Artificial Intelligence 25 min read

How to Build a Raspberry Pi Baby Cry Detector with TensorFlow and Open‑Source Tools

This guide shows how to turn a Raspberry Pi into an automated baby monitor that records audio, trains a TensorFlow sound‑detection model, generates labeled datasets, runs real‑time inference, and sends push notifications via Platypush, while also integrating a camera and audio streaming.

Programmer DD

Jan 22, 2021

How to Build a Raspberry Pi Baby Cry Detector with TensorFlow and Open‑Source Tools

Becoming a parent often means handling many tasks that are not yet automated; this article explores turning those tasks—especially baby‑cry detection—into an automated solution using a Raspberry Pi, inexpensive USB microphones, and open‑source software.
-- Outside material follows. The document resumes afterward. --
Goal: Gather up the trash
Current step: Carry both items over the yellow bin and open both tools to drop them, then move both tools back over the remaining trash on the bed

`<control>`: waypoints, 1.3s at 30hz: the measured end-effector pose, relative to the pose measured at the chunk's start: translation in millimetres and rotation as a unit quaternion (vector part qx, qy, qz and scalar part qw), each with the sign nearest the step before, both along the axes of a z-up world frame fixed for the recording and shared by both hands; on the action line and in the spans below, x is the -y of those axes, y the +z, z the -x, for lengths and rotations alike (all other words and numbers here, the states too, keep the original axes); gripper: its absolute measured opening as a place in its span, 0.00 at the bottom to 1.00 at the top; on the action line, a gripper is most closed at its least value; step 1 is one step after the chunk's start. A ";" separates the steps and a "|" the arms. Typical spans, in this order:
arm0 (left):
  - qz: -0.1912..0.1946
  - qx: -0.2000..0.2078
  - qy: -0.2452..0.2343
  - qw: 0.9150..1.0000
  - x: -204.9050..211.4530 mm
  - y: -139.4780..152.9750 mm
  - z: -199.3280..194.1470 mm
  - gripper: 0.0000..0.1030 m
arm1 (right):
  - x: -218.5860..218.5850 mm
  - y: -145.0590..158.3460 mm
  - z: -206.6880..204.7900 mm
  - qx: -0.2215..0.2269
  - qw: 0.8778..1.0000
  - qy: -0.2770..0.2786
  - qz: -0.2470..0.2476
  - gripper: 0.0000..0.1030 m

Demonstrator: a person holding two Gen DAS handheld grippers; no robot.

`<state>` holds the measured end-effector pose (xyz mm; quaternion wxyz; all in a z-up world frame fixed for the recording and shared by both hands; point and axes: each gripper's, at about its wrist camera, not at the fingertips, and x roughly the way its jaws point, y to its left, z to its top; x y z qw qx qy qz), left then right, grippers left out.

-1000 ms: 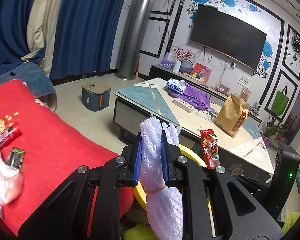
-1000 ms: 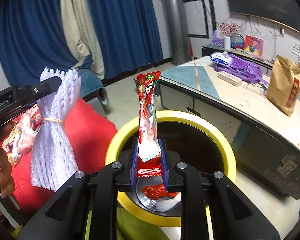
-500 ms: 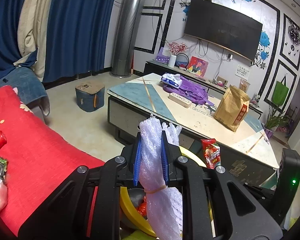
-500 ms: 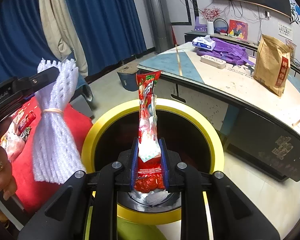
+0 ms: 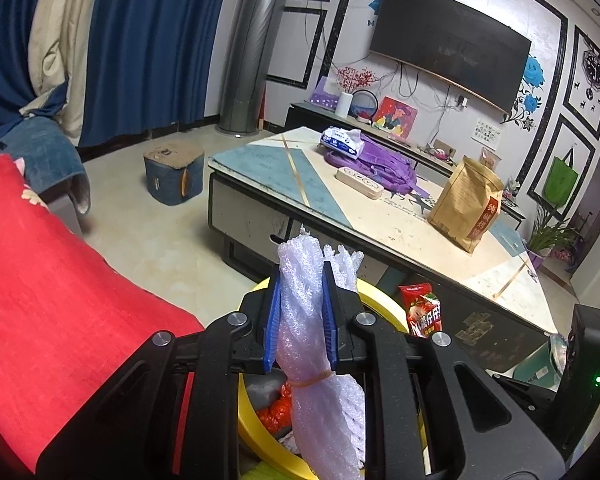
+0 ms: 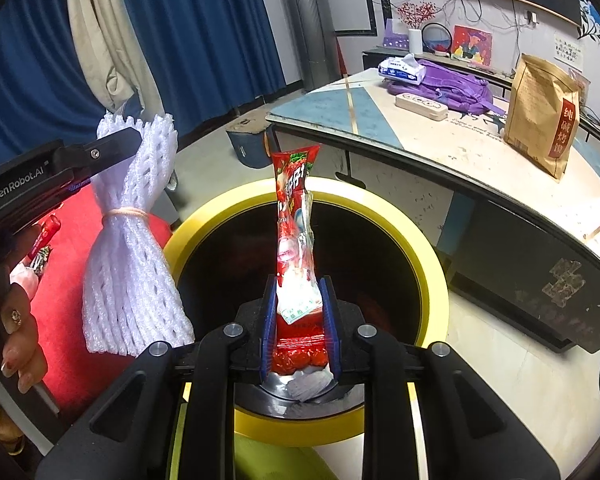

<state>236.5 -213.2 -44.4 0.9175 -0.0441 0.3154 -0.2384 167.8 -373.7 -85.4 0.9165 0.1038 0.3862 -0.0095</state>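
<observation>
We see white foam netting [image 6: 130,248], soft and ribbed, beside a glossy red plastic wrapper [image 6: 296,240]; the bin's yellow rim [image 6: 432,272] shines smooth, the brown paper bag [image 6: 544,112] looks matt, and red cloth [image 5: 60,300] shows a coarse weave.

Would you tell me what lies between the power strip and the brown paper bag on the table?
In both views, only the purple backpack edges in between power strip and brown paper bag.

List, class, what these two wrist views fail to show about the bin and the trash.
- Yellow bin floor: right view, hidden behind the right gripper and red wrapper.
- Bin's far rim: left view, hidden by the left gripper and foam net bundle.
- Sofa snacks: too small to identify.
</observation>
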 end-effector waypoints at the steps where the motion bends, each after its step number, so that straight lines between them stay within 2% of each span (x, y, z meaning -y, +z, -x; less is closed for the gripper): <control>1: 0.002 -0.007 -0.004 1.000 -0.4 -2.1 -1.2 0.15 | 0.4 -1.0 -0.5 -0.002 1.000 -0.001 -0.001 0.26; 2: 0.002 -0.011 -0.006 1.000 -0.8 -2.7 -2.6 0.17 | 0.8 -1.3 -1.1 -0.003 1.000 -0.002 -0.002 0.27; 4: 0.002 -0.013 -0.002 1.000 -2.5 -5.3 -2.4 0.25 | 1.2 -1.7 -1.4 -0.004 1.000 -0.005 -0.001 0.38; 6: 0.005 -0.020 0.001 1.000 -5.1 -7.6 -3.2 0.36 | 3.0 -0.3 -0.6 0.000 1.000 -0.011 -0.001 0.45; 11: 0.012 -0.028 0.011 0.999 -13.4 -8.8 -1.1 0.52 | 6.2 3.2 1.2 0.009 1.000 -0.019 0.003 0.52; 15: 0.015 -0.029 0.025 0.999 -23.0 -4.6 4.3 0.76 | 3.1 5.5 3.4 0.016 1.000 -0.016 0.007 0.55; 17: 0.017 -0.024 0.037 0.999 -33.2 -0.8 9.8 0.81 | 1.6 7.1 4.7 0.020 1.000 -0.013 0.007 0.58; 19: 0.019 -0.021 0.045 0.999 -41.8 1.9 14.0 0.89 | 0.2 8.5 5.6 0.024 1.000 -0.010 0.008 0.59; 24: 0.022 -0.007 0.066 0.998 -63.9 10.0 29.0 0.89 | -6.9 12.6 8.3 0.032 0.999 0.000 0.007 0.64; 32: 0.007 0.025 0.104 0.994 -98.4 23.9 52.5 0.90 | -29.9 28.2 18.1 0.063 0.998 0.029 0.010 0.66; 39: -0.008 0.059 0.144 0.988 -126.4 34.6 71.6 0.90 | -55.7 38.9 27.2 0.085 0.994 0.063 0.017 0.67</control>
Ideal Baby‑monitor Features

Runs on cheap hardware (e.g., Raspberry Pi with a USB mic).

Detects baby crying and notifies you (e.g., via phone) or logs events.

Plays audio on any device (speaker, phone, computer) without moving the speaker.

Includes a camera for visual checks or short video clips when crying starts.

Recording Audio Samples

First, install TensorFlow on a Raspberry Pi (model 3 or newer) and set up Linux on the SD card. Connect a compatible USB microphone.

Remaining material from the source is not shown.